Sebagai novel pemenang Khatulistiwa Literary Award 2013, Pulang karya Leila S Chudori ga bagus-bagus amat. Kisahnya terlalu lempeng, lurus bak jalan tol. Konflik yang ditawarkan biasa, narasi lebih biasa lagi. Plot juga standar, walau bergerak tapi jelas tak banyak tanya, tak banyak hal baru yang diberikan, sungguh mengejutkan buku semacam ini menang penghargaan tertinggi Sastra tanah air. Ini adalah novel kedua beliau yang kubaca setelah Laut Bercerita yang juga biasa banget. Ingat, sejarah Indonesia 1965 dan 1998 saat ini sudah banyak diungkap, dibicarakan dan dibahas di berbagai tempat dan kalangan, jadi kalau kalian mencerita hal-hal yang sudah umum, yang sudah diketahui ya percuma. Tampilkan sesuatu yang tak banyak orang mengerti, beri kami asupan baca gizi, kami minta masakan lezat. Memamerkan kosa kata kutipan orang lain sah saja, mengetik ulang lirik lagu Penyanyi Barat juga diperbolehkan tapi tetap kualitas yang utama. Jelas, Pulang mengecewakanku.

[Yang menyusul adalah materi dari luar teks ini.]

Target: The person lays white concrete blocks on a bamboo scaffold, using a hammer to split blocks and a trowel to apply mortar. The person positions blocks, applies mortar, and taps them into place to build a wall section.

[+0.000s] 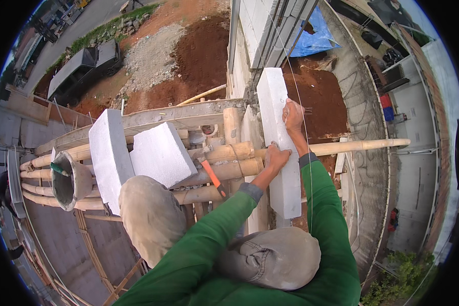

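Note:
A long white lightweight concrete block (284,189) lies lengthwise along the top of the narrow wall in front of me. My left hand (276,158) has its fingers bent against the block's left side and top, near the middle. Farther along, my right hand (294,118) grips the right edge, fingers curled over it. A thin taut string (302,99) runs past the right hand. Left of the block, a hammer with an orange handle (214,177) rests on the bamboo poles (229,171). Its head is partly hidden among them.
Two more white blocks, one whole (108,153) and one shorter (163,154), rest on the bamboo scaffold by my knees. A mortar-crusted bucket (81,184) with a green handle (60,169) inside stands at left. Ground drops away on both sides; a bamboo pole (362,147) juts right.

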A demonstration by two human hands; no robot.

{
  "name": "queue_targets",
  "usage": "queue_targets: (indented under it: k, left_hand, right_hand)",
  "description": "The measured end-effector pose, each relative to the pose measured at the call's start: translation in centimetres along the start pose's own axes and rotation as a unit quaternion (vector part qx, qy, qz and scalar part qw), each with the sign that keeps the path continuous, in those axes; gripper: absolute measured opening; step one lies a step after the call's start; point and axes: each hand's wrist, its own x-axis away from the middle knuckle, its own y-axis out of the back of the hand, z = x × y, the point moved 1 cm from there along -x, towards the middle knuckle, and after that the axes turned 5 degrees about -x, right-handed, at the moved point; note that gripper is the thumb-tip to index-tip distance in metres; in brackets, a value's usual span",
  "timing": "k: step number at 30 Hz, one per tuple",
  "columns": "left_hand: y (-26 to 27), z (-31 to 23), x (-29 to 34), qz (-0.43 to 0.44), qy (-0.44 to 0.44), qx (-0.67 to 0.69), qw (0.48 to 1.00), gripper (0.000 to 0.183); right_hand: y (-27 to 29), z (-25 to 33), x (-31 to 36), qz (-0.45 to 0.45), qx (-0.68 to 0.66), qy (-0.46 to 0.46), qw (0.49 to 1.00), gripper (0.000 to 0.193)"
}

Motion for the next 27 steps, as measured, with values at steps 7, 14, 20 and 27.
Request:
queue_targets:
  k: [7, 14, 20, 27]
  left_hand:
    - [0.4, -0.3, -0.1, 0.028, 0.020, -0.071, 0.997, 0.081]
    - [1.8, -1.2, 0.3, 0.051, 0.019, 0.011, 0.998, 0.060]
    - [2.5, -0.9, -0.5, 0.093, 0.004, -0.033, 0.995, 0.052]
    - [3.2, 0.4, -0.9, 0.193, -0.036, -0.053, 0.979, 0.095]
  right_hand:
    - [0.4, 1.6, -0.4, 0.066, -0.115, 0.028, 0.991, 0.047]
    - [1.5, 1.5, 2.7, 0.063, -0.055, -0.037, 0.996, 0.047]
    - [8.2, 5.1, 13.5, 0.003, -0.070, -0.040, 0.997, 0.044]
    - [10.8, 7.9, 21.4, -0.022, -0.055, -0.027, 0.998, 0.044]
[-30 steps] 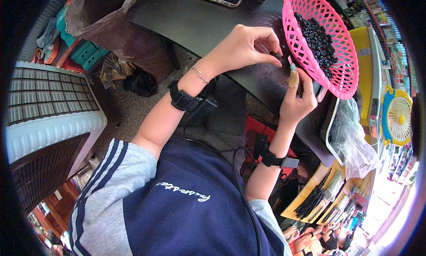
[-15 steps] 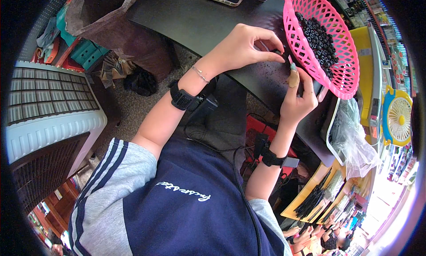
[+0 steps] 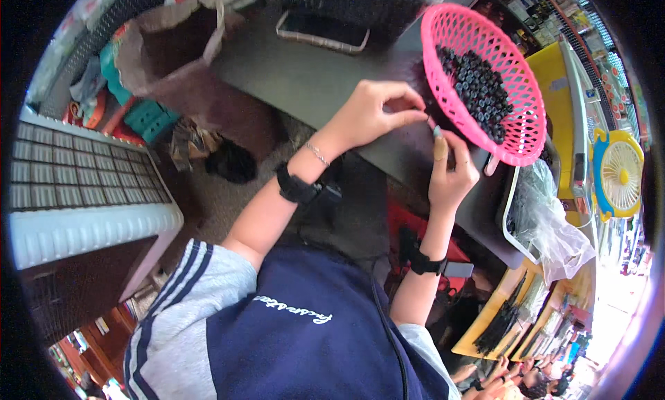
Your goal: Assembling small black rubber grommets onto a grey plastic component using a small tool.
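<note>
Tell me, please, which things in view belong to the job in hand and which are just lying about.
Seemingly in use:
- small pink piece at the fingertips of the right hand, close to the left hand
- pink basket beside the hands
- small black pieces in it

Seemingly just around:
- phone
- clear plastic bag
- blue and yellow fan

A dark worktop point(image 3: 291, 81) lies beneath the left hand point(image 3: 368, 114), grey floor point(image 3: 220, 216) left of it, glaring light point(image 3: 627, 289) far right.
</note>
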`<state>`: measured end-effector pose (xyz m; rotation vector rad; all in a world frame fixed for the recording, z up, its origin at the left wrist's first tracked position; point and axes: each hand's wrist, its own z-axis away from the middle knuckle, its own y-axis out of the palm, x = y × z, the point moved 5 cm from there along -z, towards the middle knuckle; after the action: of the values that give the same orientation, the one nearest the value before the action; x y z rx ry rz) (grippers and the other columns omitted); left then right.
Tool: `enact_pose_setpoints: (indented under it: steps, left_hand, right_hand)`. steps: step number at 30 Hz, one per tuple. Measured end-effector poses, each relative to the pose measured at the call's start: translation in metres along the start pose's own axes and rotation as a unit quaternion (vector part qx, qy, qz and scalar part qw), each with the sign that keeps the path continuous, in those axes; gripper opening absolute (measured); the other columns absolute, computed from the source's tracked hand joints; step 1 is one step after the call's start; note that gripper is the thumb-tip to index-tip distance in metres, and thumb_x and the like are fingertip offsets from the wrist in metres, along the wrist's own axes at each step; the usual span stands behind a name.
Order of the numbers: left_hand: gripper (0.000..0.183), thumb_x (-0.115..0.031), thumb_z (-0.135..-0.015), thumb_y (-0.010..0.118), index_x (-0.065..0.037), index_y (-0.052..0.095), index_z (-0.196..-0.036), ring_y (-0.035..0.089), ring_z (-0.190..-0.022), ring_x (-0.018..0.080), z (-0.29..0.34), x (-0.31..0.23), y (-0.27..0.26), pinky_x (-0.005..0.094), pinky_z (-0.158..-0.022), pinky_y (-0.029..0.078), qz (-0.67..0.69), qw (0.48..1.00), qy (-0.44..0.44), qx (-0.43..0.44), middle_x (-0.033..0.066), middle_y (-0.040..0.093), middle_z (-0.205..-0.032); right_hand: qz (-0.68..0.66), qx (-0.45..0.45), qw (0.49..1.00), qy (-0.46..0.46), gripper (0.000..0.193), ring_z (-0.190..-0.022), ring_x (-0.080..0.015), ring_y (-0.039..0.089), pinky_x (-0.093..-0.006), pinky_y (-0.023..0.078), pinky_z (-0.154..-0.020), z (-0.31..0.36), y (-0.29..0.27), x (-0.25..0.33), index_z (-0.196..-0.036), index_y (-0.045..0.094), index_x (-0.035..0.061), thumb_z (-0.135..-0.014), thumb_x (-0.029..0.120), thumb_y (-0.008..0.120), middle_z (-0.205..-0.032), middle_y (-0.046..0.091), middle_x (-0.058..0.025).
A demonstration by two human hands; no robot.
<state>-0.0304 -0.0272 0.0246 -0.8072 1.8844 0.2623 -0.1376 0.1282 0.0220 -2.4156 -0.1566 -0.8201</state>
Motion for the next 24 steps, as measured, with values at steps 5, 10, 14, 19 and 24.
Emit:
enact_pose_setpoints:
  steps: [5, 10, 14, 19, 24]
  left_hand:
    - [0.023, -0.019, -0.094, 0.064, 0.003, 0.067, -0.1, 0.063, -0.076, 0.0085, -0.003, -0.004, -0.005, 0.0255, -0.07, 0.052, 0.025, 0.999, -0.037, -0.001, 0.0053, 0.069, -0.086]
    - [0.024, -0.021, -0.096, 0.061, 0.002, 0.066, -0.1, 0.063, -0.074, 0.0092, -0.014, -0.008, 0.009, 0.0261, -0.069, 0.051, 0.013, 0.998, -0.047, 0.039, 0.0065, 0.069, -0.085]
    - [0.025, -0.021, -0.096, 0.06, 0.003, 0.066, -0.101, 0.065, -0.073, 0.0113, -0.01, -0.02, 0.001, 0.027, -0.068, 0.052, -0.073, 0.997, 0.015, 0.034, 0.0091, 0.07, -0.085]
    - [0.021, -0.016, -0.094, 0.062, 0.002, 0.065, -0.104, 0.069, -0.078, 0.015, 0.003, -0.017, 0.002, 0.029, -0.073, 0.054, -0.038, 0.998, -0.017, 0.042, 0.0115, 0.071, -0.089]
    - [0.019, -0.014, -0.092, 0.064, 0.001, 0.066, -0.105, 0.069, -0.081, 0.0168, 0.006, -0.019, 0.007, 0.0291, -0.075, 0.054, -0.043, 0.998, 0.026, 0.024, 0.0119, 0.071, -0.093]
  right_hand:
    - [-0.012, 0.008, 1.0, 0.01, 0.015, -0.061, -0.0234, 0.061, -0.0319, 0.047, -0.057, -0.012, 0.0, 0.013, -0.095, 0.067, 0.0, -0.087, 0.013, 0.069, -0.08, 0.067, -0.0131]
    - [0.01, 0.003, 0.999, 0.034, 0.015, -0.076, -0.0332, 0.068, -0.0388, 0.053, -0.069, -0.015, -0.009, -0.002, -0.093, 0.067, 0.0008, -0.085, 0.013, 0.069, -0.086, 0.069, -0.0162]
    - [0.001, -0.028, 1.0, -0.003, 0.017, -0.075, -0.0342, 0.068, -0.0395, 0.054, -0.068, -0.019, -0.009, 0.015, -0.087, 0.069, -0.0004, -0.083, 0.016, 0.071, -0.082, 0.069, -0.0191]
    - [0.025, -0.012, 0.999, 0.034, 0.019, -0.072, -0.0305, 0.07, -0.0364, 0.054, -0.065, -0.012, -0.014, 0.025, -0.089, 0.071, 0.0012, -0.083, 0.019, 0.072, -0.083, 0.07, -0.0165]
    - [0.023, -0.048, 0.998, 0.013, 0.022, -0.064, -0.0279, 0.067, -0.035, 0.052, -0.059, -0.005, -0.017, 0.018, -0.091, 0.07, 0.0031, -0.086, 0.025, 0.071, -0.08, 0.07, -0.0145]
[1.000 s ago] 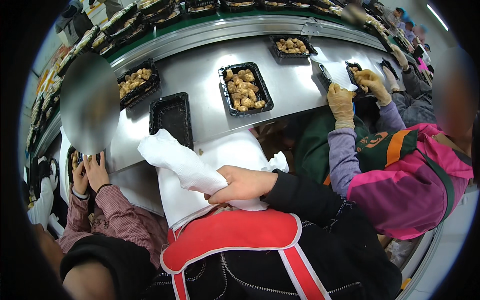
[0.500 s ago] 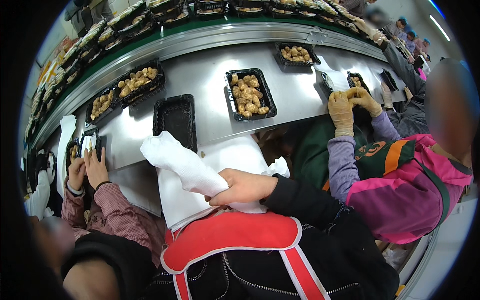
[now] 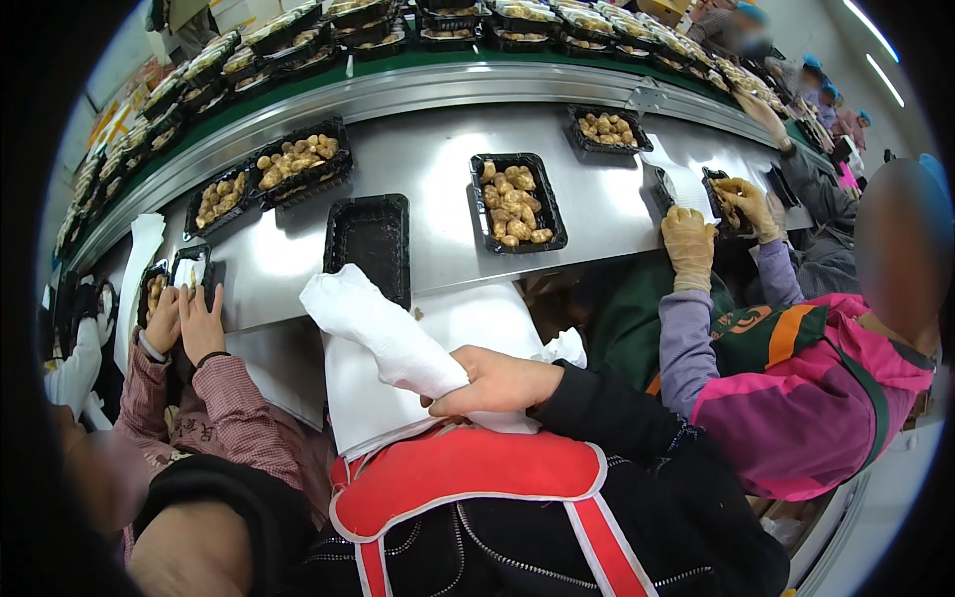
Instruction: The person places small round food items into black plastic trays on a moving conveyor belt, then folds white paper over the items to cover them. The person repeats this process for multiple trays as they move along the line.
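My right hand (image 3: 494,381) reaches in from the right in a black sleeve, its fingers closed around a bunched white paper towel (image 3: 383,333). The towel's loose end points up and left, in front of an empty black plastic tray (image 3: 370,239) at the table edge. Below the towel, white sheets (image 3: 477,318) lie over my lap, above a red apron (image 3: 468,483). I do not see my left hand. To the right of the empty tray stands a black tray (image 3: 517,204) filled with brown, lumpy, mushroom-like pieces.
A steel table (image 3: 428,149) crosses ahead, with more filled trays (image 3: 298,164) left and a filled tray (image 3: 607,131) at the far right. Behind it, a green conveyor (image 3: 448,60) carries packed trays. Co-workers handle trays on both sides; the right one wears gloves (image 3: 688,244).
The whole view has shifted, so the table and trays sit slightly lower and further right. My right hand keeps hold of the towel. The right co-worker's hands have moved apart, one onto a filled tray.
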Tool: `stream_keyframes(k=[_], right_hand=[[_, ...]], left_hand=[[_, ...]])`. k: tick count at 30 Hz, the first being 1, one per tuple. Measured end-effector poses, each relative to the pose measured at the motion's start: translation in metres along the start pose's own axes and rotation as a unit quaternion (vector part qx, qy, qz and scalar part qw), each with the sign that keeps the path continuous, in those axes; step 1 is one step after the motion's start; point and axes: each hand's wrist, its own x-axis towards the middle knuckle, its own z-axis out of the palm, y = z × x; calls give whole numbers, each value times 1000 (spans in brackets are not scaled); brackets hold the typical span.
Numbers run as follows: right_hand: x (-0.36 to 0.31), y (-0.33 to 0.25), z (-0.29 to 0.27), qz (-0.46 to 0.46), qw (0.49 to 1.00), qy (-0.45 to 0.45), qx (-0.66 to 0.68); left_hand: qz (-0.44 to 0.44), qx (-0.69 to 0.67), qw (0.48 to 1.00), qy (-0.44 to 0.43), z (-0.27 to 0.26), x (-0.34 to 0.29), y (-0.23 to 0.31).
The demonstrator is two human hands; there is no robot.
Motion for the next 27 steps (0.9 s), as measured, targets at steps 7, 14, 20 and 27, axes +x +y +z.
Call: stream_keyframes(k=[7,14,20,27], right_hand=[[-2,-2,-1,-5,1000,-1,12],[1,3,-1,-29,999,-9,-22],[-11,-18,-15,-13,999,20,-32],[-23,-46,-41,-72,984,8,-165]], left_hand=[[-39,87,995,8,35,4,54],[-2,69,997,16,57,9,127],[57,-93,992,-65,85,15,255],[192,62,874,-442,202,9,358]])
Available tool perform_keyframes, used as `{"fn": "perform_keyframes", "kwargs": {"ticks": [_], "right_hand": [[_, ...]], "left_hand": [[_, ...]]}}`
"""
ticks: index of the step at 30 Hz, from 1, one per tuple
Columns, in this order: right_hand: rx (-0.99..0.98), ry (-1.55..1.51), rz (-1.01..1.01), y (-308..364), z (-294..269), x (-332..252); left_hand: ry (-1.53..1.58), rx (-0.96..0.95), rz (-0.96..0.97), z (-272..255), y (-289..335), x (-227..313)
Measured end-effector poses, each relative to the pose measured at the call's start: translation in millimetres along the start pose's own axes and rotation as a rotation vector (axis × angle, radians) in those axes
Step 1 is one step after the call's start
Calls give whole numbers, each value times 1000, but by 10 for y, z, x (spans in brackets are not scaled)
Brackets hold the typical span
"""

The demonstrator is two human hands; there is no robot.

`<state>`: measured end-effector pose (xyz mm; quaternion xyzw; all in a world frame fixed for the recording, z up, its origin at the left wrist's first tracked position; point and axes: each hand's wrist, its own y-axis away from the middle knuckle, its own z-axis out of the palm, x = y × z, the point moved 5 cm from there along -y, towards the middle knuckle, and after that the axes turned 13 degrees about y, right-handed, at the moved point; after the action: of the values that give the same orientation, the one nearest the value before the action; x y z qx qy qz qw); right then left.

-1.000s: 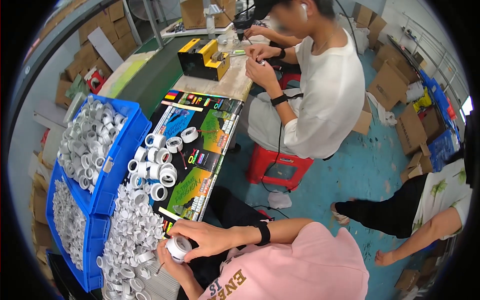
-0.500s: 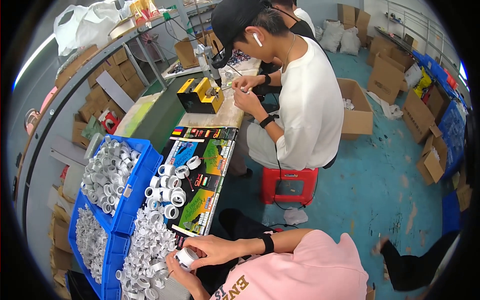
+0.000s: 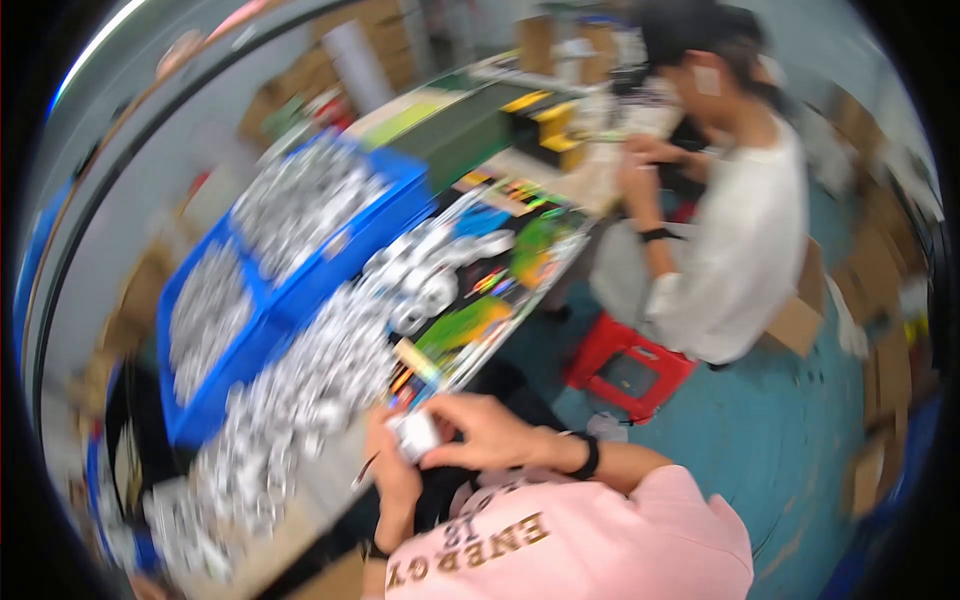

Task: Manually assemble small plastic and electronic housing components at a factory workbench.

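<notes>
Both of my hands meet over the near end of the bench, around a short white plastic ring. My left hand is closed on it from the near left side. My right hand, with a black band at its wrist, grips it from the right between thumb and fingers. Motion blur hides the ring's fine detail. Beside my hands lies a heap of small white plastic pieces. Larger white rings stand in a cluster beyond it.
A blue divided bin full of white parts stands along the left. A printed colourful sheet covers the bench. Ahead, a co-worker in a white shirt sits on a red stool, facing a yellow-black device.
My view has swung left, so the bench and co-worker appear farther right and blurred. The white ring remains between my hands and appears turned.
</notes>
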<state>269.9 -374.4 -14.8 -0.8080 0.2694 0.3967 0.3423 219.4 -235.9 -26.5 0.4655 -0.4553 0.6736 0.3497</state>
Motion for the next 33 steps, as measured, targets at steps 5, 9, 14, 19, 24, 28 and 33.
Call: {"fn": "perform_keyframes", "kwargs": {"ticks": [5,9,14,19,24,28,33], "right_hand": [[-3,141,-164,-61,-8,-203],[-108,164,-289,-206,99,-305],[-155,123,-339,-424,326,-150],[-138,97,-258,-583,573,-140],[9,312,-391,-685,721,-155],[47,342,-445,-720,747,-86],[-102,264,-352,-716,714,-100]], "left_hand": [[31,-69,-7,-48,40,71],[-26,17,38,-147,88,240],[-161,91,90,-361,50,248],[249,368,-134,-628,11,-34],[983,525,-513,-633,17,-381],[927,630,-609,-546,8,-326],[-17,417,125,-842,-182,-42]]}}
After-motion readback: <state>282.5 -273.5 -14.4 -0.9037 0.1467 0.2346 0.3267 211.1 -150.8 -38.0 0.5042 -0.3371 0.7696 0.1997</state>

Untungnya buku ini sekadar pinjam di bus taka taman kota Galuh Mas, bersama Gadis Pantai (yang luar biasa). Sudah feeling akan mengecewa sebab pengalaman dalam kisah Laut biasa, maka saat pagi ini (27/10) tuntas baca dan bergegas ulas, rasanya hampa. Bukunya tebal, menyentuh 400 halaman, tapi vitaminnya ga tebal. Novel ini justru mengingatkanku pada 5 Cm yang kosong, yang pamer lirik lagu dan kalimat orang-orang besar zaman terdahulu. Namun tak seekstrem bobrok 5 Cm, Pulang masih punya alur – walau ga wah jua. Masih bisa bergerak kisahnya, merunut sejarah Indonesia yang menggemparkan dalam pembersikan PKI – Partai Komunis Indonesia dan efeknya sampai ending era Reformasi 1998. Catat, kalau pengen yang lebih berkualitas, sekalian baca buku sejarah saja macam buku Dalih Pembunuhan Massal karya John Roosa atau untuk yang 1998 kita punya Detik-Detik Yang Menentukan-nya Pak Habibie. Kedua buku sejarah murni yang ditulis pakarnya, Pulang sekedar menukil, menyisipkan para karakter dalam dua kejadian besar itu serta mencipta keadaannya sendiri. Sayangnya gagal.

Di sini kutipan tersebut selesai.